◆ WHAT TO PRODUCE
Copy out each line of the material in which the word "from" appears.

◆ INFORMATION PROVIDED
——

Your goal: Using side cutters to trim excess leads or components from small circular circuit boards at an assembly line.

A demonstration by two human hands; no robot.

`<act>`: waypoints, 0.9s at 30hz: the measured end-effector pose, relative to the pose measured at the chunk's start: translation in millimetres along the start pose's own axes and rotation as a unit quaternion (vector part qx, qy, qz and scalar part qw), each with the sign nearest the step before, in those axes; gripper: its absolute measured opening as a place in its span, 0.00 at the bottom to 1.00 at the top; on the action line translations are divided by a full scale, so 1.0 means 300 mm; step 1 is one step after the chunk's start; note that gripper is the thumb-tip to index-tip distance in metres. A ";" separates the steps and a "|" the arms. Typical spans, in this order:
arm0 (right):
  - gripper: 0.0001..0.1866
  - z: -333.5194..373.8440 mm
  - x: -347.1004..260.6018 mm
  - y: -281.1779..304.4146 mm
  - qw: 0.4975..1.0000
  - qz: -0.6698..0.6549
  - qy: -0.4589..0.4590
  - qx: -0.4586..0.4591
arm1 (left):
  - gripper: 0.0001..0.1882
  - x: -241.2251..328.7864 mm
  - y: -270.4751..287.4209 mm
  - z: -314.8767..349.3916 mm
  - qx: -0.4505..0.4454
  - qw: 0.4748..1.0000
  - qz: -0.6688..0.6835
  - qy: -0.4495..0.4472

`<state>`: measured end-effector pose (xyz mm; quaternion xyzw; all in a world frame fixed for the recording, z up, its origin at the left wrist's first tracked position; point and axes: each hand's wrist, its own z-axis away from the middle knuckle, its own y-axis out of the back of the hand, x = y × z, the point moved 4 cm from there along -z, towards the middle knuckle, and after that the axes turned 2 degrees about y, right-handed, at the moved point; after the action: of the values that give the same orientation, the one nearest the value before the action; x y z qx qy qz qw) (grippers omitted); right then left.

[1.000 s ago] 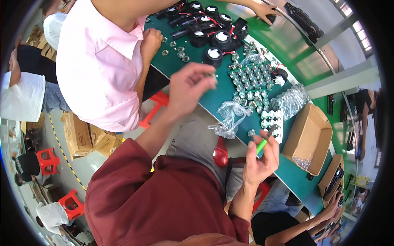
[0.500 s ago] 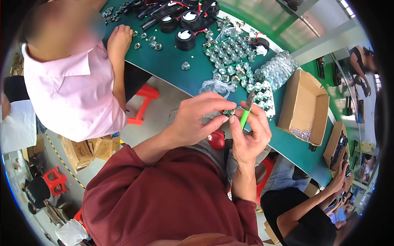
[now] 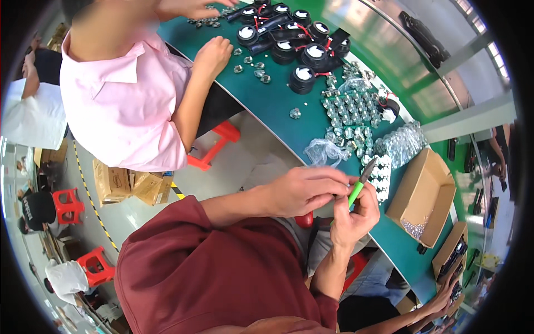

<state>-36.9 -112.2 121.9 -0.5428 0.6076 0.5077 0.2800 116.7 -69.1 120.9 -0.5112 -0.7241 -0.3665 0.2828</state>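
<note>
In front of my body, both hands meet near the table's edge. My right hand (image 3: 359, 218) is closed around a green-handled knife (image 3: 356, 192), its dark pointed blade tilted up toward the table. My left hand (image 3: 308, 190) presses its fingertips against the right hand's thumb and fingers. Anything pinched between them is hidden. Just beyond lies a white panel of small circuit boards (image 3: 380, 177). Loose circuit boards (image 3: 359, 136) and a larger panel of boards (image 3: 350, 107) sit farther back, beside a crumpled clear plastic bag (image 3: 324, 152).
Black round speaker-like parts (image 3: 302, 79) with red wires crowd the far table. A clear plastic pack (image 3: 401, 142) and an open cardboard box (image 3: 425, 195) with small bits stand at right. A co-worker in a pink shirt (image 3: 130, 106) sits at left; another's hands (image 3: 445, 295) work at lower right.
My view has shifted, so the table sits lower and farther right. The small circuit board seen between my fingertips is now hidden, my left fingers folded closer. The co-worker's other hand has come into sight.
</note>
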 end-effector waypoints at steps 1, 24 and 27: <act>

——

◆ TASK RESULT
Your goal: Using side cutters to trim excess leads or components from small circular circuit boards at an assembly line.
`<state>`: measured end-effector pose (xyz mm; quaternion xyzw; all in a world frame fixed for the recording, z up, its origin at the left wrist's first tracked position; point and axes: each hand's wrist, its own z-axis away from the middle knuckle, its own y-axis out of the back of the hand, x = y × z, the point moved 4 cm from there along -z, towards the middle knuckle, and after that the axes turned 2 degrees about y, right-handed, at the moved point; after the action: of the values that give the same orientation, the one nearest the value before the action; x y z qx qy qz qw) (grippers omitted); right then left.

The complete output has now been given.